The defense did not object to the characterization question, nor did defense counsel request a limiting instruction to the jury.     Defendant argues that the court improperly overruled the hearsay objection because its ruling was based upon the medical treatment exception, which our Supreme Court has limited to statements made by the person being diagnosed or treated. State v. Jones, 339 N.C. 114, 146, 451 S.E.2d 826, 842 (1994). He then asserts prejudice from the objected-to testimony as the sole foundation for Nurse Steele's opinion that M.G.'s conduct was “similar to characteristics of sexually-abused children.” Suggesting that defendant's reliance upon Jones is misplaced, the State responds that, even if such testimony does not fall within the medical treatment exception, it falls squarely within the business records exception or, alternatively, was admissible under N.C.G.S. § 8C-1, Rule 703, which governs the bases of expert opinion testimony. Moreover, in light of the physical evidence and the consistency of the girls' accounts, the State argues that the defendant has failed to establish that such error would have resulted in a different result at trial.
    “'Hearsay' is a statement, other than one made by the declarant while testifying at the trial or hearing, offered in evidence to prove the truth of the matter asserted.” N.C.G.S. § 8C-1, Rule 801(c) (2005). Hearsay is inadmissible except whereallowed by statute or the Rules of Evidence. N.C.G.S. § 8C-1, Rule 802 (2005). “Inherently reliable information is admissible to show the basis for an expert's opinion, even if the information would otherwise be inadmissible hearsay.” State v. Daughtry, 340 N.C. 488, 511, 459 S.E.2d 747, 758 (1995) (citations omitted). “N.C.G.S. § 8C-1, Rule 703 permits an expert to give an opinion based on evidence not otherwise admissible at trial, provided the evidence is of the type reasonably relied upon by other experts in the field.” Id. at 512, 459 S.E.2d at 759.
    We find defendant's reliance on State v.
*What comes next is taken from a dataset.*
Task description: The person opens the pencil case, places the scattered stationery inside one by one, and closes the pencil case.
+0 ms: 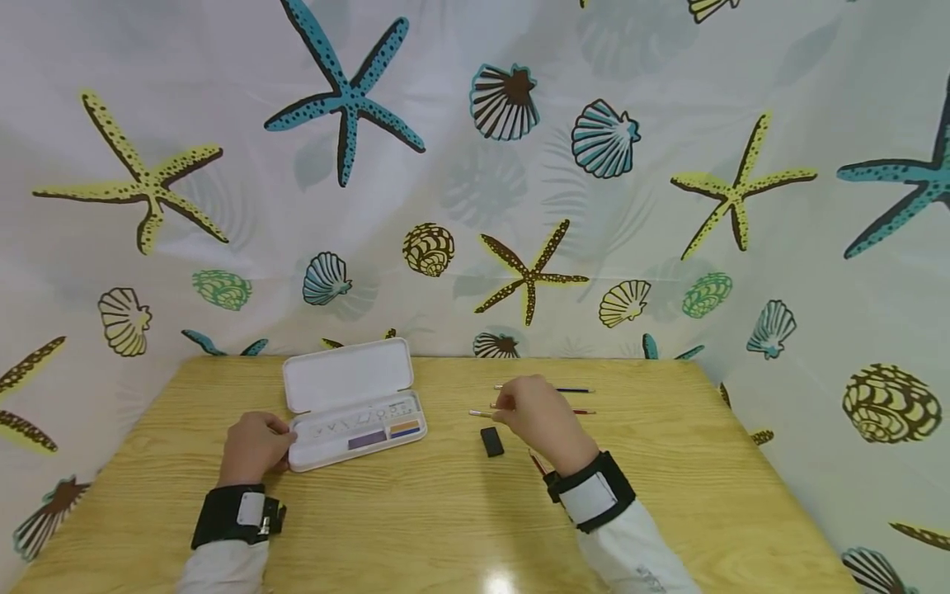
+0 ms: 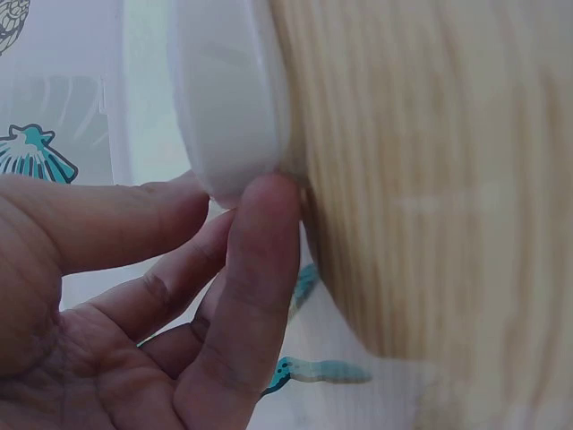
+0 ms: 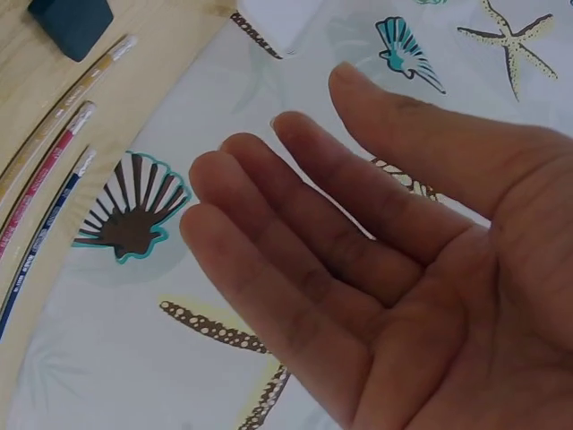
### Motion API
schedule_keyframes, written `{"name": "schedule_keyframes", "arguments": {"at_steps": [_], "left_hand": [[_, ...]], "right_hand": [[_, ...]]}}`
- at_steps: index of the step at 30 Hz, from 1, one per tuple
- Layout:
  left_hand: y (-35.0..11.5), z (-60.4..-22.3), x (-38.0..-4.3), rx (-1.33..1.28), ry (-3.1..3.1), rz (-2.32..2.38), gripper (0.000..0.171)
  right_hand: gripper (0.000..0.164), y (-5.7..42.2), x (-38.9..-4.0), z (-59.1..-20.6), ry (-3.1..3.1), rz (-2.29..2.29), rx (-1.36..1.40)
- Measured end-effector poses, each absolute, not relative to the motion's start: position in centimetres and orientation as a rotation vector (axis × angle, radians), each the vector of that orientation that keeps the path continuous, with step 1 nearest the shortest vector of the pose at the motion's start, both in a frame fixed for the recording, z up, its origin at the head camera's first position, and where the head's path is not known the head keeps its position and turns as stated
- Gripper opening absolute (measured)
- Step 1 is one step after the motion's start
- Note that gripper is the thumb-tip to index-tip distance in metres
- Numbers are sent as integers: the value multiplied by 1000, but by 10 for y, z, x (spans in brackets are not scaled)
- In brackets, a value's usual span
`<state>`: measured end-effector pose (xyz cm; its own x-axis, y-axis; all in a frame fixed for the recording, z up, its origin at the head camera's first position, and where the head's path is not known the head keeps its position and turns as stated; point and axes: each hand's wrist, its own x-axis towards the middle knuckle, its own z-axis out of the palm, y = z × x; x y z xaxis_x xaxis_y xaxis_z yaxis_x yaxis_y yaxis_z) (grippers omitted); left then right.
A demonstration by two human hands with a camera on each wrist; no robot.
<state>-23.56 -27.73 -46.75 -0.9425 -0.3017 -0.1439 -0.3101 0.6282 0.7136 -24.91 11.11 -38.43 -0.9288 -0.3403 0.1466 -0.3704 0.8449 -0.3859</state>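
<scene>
Pencils (image 1: 576, 389) lie toward the table's (image 1: 356, 528) far edge around the right hand (image 1: 544, 419), its fingers loosely extended and empty, apparently reaching, a pinch called for next, as the left hand (image 1: 254, 447) pinches the white case (image 1: 317, 454) toward the far-left corner.
</scene>
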Motion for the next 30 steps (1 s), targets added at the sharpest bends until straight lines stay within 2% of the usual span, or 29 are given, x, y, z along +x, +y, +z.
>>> {"name": "schedule_keyframes", "arguments": {"at_steps": [12, 17, 26, 30], "left_hand": [[-277, -464, -235, -560, 2802, 1237, 24], [-277, -464, -236, -573, 2799, 1233, 24], [-277, -465, -236, -566, 2808, 1221, 24], [-276, -464, -235, -563, 2801, 1222, 24]], "right_hand": [[15, 111, -263, -404, -2976, 777, 420], [30, 109, -268, -416, -3032, 859, 310], [59, 99, -277, -439, -3044, 755, 288], [54, 94, -278, -446, -3041, 689, 227]]}}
Jones, 339 N.C. 114, 451 S.E.2d 826 (1994) to be misplaced. Assuming arguendo that the court wrongfully admitted the statement under the medical treatment exception, such error would be harmless because the father's statements were admissible as the basis of Nurse Steele's expert medical opinion. The trial court properly allowed Nurse Steele to testify to the statements made by M.G.'s father from the Caregiver Assessment Form for the purpose of explaining the basis of her characterization of the child's behaviors as consistent with those of a child who has been sexually abused. This argument is without merit.
II. State's Objection to Hypothetical Question
    Defendant next contends that the trial court abused its discretion by denying him the opportunity to pose a hypothetical question to the SANE expert that was within her field of expertise and permissible under the rules of evidence, and he was prejudiced thereby. We disagree.    SANE Nurse Bonds testified to findings involving S.M., which showed no physical abnormalities. Nurse Bonds noted that although S.M. was fifteen at the time of the interview, she acted younger and showed “slower thinking.” On cross-examination, defense counsel posed the following question:
        DEFENSE:     If you take [S.M.'s] statement that Darrell Barbee started sexually assaulting her when she first came there in 2001, when she weighed 48 pounds, and he had sexual relations with her every night except during the time she either had a headache or she had her menstrual cycle, would you expect that[,] based upon that statement, that history - - - -

        PROSECUTOR:    Objection to that.

        DEFENSE:     -when you examined the genital examination, a hymen that would have had excessive opening?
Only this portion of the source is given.